Just as we were about to head home we saw Raju at his bhel puri cart and decided to stop for some bhel and sev. Raju's late father had come to Mumbai from UP and set up the stall in 1951. Raju joined his dad in 2000 and continues his father's legacy after his father passed away recently.
Bandra's Pali Hill is a super posh locality. Come evening and you will find a line of fancy cars parked by Raju's stall in the evening with people getting off to have bhel and sev, the popular Mumbai street food snacks. Raju proudly says that he uses filtered water for his dishes. Given how well heeled the crowd here is, he has to! This is the sort of crowd who would rarely eat street food in Mumbai because of hygiene worries. Mohit, my banker friend who was with me last evening, said he has often eaten at Raju's and has never fallen ill.
We had bhel and sev puri yesterday. They cost Rs 30 a plate.
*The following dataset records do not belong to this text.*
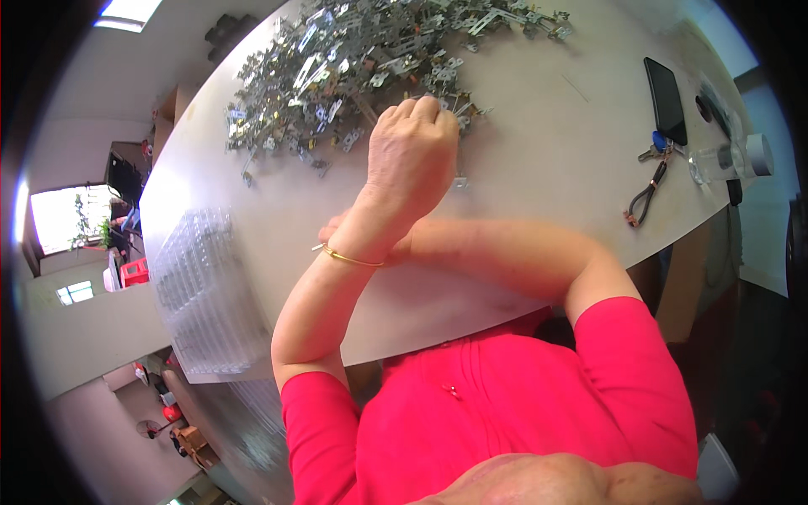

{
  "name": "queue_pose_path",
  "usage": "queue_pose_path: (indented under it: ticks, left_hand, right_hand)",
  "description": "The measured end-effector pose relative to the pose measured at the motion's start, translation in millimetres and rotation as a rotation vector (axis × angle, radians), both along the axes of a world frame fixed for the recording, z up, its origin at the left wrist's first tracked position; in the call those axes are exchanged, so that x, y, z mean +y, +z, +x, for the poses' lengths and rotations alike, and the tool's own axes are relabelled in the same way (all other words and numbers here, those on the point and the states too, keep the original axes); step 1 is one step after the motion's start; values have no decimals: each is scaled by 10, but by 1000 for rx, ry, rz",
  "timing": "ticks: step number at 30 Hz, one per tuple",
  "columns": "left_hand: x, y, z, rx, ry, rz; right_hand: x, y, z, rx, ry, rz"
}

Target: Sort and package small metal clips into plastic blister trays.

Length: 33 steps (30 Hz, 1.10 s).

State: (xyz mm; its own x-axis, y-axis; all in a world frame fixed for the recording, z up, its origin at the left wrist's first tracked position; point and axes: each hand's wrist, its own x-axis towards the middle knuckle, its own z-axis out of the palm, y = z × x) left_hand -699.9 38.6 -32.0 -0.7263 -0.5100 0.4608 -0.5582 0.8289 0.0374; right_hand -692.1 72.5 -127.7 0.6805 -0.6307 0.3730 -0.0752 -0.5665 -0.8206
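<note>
Left hand: reaches forward over the counter, back of hand toward the camera, fingers curled together at the near edge of the pile of small metal brackets. Fingertips are down among the nearest pieces; whether they are clamped on one cannot be determined, as the knuckles hide the grip. A thin gold bangle sits on this wrist.

Right hand: crosses beneath the left forearm and is almost wholly covered by it; only a small part shows just beside the bangle. Its state cannot be told.

Pile of brackets: spreads ahead of the left hand and off to its left, loose and tangled, a few strays lying just beside the fingers.

Further left of both hands, at the counter's edge: a stack of clear plastic trays.

Well to the right of the left hand: a dark phone, a bunch of keys with a strap, and a clear plastic bottle lying near the far edge.
</note>
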Motion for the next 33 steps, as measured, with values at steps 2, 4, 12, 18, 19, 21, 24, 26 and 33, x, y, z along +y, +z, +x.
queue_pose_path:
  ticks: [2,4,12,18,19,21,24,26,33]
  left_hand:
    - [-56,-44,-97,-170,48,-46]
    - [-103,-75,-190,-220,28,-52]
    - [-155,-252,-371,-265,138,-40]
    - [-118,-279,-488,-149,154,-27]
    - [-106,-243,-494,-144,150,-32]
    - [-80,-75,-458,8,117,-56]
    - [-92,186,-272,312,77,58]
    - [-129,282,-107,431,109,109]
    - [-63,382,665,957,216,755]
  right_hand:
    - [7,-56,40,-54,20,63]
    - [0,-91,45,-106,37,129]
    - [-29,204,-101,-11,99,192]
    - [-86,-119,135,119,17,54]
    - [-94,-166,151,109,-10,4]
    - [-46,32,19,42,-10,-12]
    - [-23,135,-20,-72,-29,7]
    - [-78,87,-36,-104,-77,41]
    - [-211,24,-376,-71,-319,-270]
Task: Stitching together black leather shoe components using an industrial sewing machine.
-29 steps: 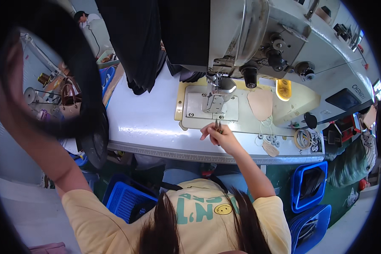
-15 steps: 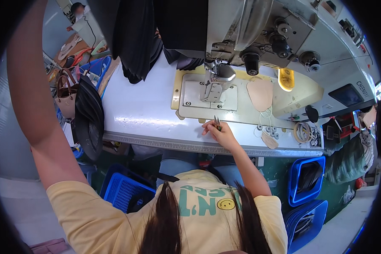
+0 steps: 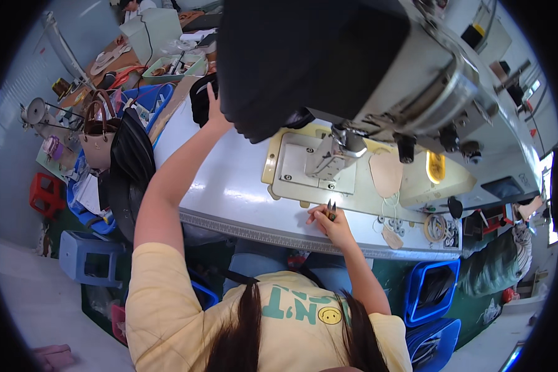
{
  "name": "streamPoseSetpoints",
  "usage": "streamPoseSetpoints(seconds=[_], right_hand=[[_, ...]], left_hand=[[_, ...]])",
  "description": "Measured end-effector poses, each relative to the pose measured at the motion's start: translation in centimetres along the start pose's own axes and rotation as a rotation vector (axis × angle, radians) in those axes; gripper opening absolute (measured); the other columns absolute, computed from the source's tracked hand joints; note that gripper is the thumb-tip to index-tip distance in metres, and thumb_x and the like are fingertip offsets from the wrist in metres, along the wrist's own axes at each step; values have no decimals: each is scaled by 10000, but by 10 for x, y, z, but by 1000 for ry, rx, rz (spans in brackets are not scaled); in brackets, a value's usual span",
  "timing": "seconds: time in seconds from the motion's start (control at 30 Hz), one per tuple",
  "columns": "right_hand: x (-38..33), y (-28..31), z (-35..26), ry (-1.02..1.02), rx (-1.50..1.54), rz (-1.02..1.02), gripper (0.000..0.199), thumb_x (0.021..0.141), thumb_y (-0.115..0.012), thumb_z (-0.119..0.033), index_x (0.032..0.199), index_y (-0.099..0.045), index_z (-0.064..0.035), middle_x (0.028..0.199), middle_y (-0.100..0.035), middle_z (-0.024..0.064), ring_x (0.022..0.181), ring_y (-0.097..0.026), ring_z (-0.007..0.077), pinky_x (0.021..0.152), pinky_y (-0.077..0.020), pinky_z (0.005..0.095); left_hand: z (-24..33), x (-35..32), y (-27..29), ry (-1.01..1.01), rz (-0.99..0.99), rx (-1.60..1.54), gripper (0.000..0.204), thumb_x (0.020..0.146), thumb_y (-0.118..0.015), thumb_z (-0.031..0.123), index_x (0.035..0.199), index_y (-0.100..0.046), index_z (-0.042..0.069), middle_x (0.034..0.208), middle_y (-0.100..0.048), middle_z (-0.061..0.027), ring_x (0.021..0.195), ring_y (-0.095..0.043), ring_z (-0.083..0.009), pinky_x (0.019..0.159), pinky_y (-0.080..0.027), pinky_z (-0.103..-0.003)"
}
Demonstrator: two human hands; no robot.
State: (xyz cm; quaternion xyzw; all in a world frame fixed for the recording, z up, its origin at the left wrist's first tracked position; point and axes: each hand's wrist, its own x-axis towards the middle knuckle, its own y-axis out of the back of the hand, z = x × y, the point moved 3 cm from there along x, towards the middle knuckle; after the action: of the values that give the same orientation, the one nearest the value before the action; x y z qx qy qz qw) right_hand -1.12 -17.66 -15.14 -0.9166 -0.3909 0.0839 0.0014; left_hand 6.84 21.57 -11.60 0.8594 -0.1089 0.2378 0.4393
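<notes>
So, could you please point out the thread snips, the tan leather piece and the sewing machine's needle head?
thread snips [image 3: 332,209], head view, blades.
tan leather piece [image 3: 385,173], head view, middle.
needle head [image 3: 336,150], head view, lower housing.

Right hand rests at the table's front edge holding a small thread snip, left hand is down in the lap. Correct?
Not quite. The right hand does rest near the front edge of the table with the small thread snip, but the left hand is not in the lap: the head view shows it raised, reaching up to the dark fabric by the sewing machine.
</notes>
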Motion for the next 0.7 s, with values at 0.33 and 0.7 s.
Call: streamPoseSetpoints(seconds=[0.33,0.7], right_hand=[[0,-4,7,35,-78,160,130,843,-482,-64,895,-587,-5,713,-611,62,443,-336,19,398,-266,165],[0,-7,3,-19,-81,155,121,838,-504,-86,883,-598,-25,719,-614,15,479,-365,-2,429,-285,156]], left_hand=[[-108,59,-31,710,-787,-454,701,601,-701,308,1219,-428,118,1252,-402,-186,1175,-346,-369,953,-250,-530],[-153,43,-110,550,-599,-1663,302,731,-592,98,1023,-575,26,915,-615,-139,805,-608,-204,708,-470,-313]])
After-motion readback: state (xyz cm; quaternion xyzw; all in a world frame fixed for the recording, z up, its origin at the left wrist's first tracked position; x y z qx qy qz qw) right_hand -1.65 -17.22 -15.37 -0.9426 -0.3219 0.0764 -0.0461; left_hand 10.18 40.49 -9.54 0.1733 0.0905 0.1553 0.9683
His bhel and sev are not too sweet, unlike what is served many other bhel-walas in Mumbai allegedly to appease to the sweet palates of Gujaratis. Raju will adjust teekha (spice and heat) levels according to your taste.
I remembered our bhel and sev from last evening at Raju's when I saw my friend Julia Edwards's Facebook update this morning. She used to live in Bandra for a while and wrote a popular expat blog called Bombay Jules before returning with her husband to the UK. She tells me that England seems to be too boring to blog about now after Mumbai.
Julia posted a picture today about the dosa and sev puri that she had at a restaurant called Jamuna in Bath. I congratulated her on finding what looked like some good Indian food.
|The post that started off this post|
She replied saying that what she ate at Bath wouldn't be as good as the picture of the bhel and sev that I had put up from Raju's on Facebook.
I told Julia that it doesn't matter. The main thing is to enjoy the present.
I feel that we often get caught up in nostalgia or elusive dreams and don't savour the present enough.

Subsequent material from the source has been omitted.